» Thu May 19, 2011 7:42 am
In a lot of ways it depends on what you want out of mods. For me, coming from Bioware-style RPGs, the difficulty I had getting into the Elder Scrolls series was how lonely and artificial it felt going through quests solo, surrounded by hordes of generic NPCs with the same set of conversation topics. Modded Morrowind has the potential to be a better game for me than modded Oblivion because of the Less Generic NPC Project that gives additional dialogue, backstories, and quests to many Morrowind NPCs--a bit like Kragenir's Death Quest does for Oblivion but much more widespread--and because there are more top-quality companion mods for Morrowind who comment on the vanilla quests (rather than the trend in Oblivion mods towards companions centered around their own quests). The text-oriented conversation system in Morrowind, old-fashioned though it may be, I find much more fun and engaging to use--it's more friendly toward modders creating dialogue, and so more dialogue is created. That heavily impacts the fun of playing the main quest, and also the faction quests, which can be modded to be far more rewarding in Morrowind than Oblivion.
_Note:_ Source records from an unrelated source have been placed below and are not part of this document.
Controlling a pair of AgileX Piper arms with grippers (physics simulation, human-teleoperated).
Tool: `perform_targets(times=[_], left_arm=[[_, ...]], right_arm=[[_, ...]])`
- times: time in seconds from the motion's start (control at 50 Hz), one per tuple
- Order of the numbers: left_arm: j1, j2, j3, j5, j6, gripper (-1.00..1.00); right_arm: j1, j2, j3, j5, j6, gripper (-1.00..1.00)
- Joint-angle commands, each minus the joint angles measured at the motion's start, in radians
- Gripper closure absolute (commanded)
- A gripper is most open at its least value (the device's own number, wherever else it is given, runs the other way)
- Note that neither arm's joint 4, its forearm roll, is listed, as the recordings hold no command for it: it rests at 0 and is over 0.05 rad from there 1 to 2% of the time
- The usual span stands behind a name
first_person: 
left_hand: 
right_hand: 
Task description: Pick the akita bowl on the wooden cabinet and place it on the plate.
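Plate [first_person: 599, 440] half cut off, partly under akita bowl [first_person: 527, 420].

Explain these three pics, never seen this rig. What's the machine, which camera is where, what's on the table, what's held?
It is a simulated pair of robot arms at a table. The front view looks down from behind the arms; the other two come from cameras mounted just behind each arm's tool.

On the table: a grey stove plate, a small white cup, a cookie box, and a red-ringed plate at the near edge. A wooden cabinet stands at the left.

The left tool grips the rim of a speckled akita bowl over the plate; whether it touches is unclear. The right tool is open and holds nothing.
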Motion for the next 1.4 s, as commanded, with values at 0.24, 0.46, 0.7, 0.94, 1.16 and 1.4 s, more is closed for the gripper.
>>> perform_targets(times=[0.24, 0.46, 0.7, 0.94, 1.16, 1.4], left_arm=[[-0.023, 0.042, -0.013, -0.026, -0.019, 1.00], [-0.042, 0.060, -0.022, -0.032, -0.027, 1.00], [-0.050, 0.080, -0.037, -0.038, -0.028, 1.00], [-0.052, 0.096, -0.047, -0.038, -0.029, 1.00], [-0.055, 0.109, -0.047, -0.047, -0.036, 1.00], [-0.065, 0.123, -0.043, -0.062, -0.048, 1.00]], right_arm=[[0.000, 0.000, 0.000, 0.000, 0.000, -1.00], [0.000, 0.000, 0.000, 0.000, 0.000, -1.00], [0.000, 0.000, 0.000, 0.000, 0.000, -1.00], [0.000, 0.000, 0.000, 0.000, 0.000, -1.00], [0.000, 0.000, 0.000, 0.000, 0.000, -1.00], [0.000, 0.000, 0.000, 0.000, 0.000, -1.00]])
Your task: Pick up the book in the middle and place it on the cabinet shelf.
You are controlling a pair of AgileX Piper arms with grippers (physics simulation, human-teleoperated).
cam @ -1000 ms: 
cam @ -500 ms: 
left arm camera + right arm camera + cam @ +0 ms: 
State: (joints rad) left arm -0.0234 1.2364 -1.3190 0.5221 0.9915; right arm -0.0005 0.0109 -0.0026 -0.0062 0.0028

Mods like Pax Redoran, or Rise of House Telvanni combined with Uvirith's Legacy, combined with some of Antares's Privileges and Services mods, provide a faction experience that modded Oblivion can't match--continuing past the point where you become top dog, and into conflicts with other factions, potentially altering the whole political landscape of Morrowind.
Also, so many of the top Oblivion mods exist to make the game like vanilla Morrowind was already: varied cities; exotic landscapes; better creature and loot levelling; etc. I've never really felt the need for town expansion mods in Morrowind in the same way I do with Oblivion, for example. But to each their own.